The Dean, Director, Department Head, or other manager who is ultimately responsible for an application system, including appropriate security safeguards.
The Dean, Director, Department Head, or other manager who is ultimately responsible for the integrity, accurate reporting, and use of university data resources, based on the Data Security Standard.
For more information, see IT Roles and Responsibilities.
Third-Party Agreement Requirements
University-approved technology solutions are vetted by established procurement processes including IT compliance and legal reviews. It is recommended that University Units use university-approved technology unless a third-party vendor agreement is necessary to address circumstances where requirements cannot be met with reasonable efforts or would significantly impair the educational, research, business, or service missions of the University.
Requests for exceptions to security policies and standards must be submitted in accordance with the Request for Exception to IT Security Policy. Such requests must be specific and include valid reasons for the added risk to FSU’s security posture.
When a third-party agreement is necessary, the requestor (IT Asset Custodian, Application Custodian or Data Custodian, as applicable) or the University Unit ISM will coordinate with the CUU ISM to request approval on the requestor’s behalf through this process:
- Identify the business requirements that cannot be met with university-approved technology.

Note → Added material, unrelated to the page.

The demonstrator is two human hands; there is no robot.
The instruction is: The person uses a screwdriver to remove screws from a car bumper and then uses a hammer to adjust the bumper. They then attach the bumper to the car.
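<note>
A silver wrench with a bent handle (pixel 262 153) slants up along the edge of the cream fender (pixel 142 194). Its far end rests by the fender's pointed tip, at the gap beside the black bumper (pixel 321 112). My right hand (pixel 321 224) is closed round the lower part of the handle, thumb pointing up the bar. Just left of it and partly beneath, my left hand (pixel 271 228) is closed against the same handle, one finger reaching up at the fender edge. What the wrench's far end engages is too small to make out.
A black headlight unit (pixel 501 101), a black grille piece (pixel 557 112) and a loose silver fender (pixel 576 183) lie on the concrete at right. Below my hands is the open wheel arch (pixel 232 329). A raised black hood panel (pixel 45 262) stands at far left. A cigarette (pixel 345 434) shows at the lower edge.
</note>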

- Identify alternative solutions to allow the University Unit to accomplish its objective while providing compliance for all applicable security and privacy standards and controls.
- Obtain written approval for the request from the requestor’s University Unit DDDH and the CUU DDDH.
- Ensure the request is properly reviewed and approved by all relevant stakeholders (CUU ISM, CUU Privacy Coordinator, ISPO, ITS, Procurement Services, etc.) prior to finalization of procurement. Submit the appropriate checklist for review.
- For approved requests, work with the Office of Procurement Services and Office of General Counsel to ensure third-party agreements contain terms and conditions beneficial to the university and bind such vendors to them. Vendor agreements must contain terms to stipulate adherence to FSU policy, legislation, or contractual safeguarding provisions when High Risk or Moderate Risk data is processed, transmitted, or stored by a third-party vendor (Security and Privacy Standard Terms and Conditions).
- Retain authorization and related approval documentation.
- Communicate intended use of third-party services to appropriate stakeholders.
University Unit Privacy Coordinators are responsible for maintaining a current inventory of third-party vendors who have access to High Risk or Moderate Risk information. The Vendor Inventory shall include vendor information including contact information, authorized access to High Risk or Moderate Risk data, scope of work, security requirements, end of contract/deactivation information, and any other relevant risk related information. The Vendor Inventory shall be made available to the CUU Privacy Coordinator, CUU ISM and ISPO upon request.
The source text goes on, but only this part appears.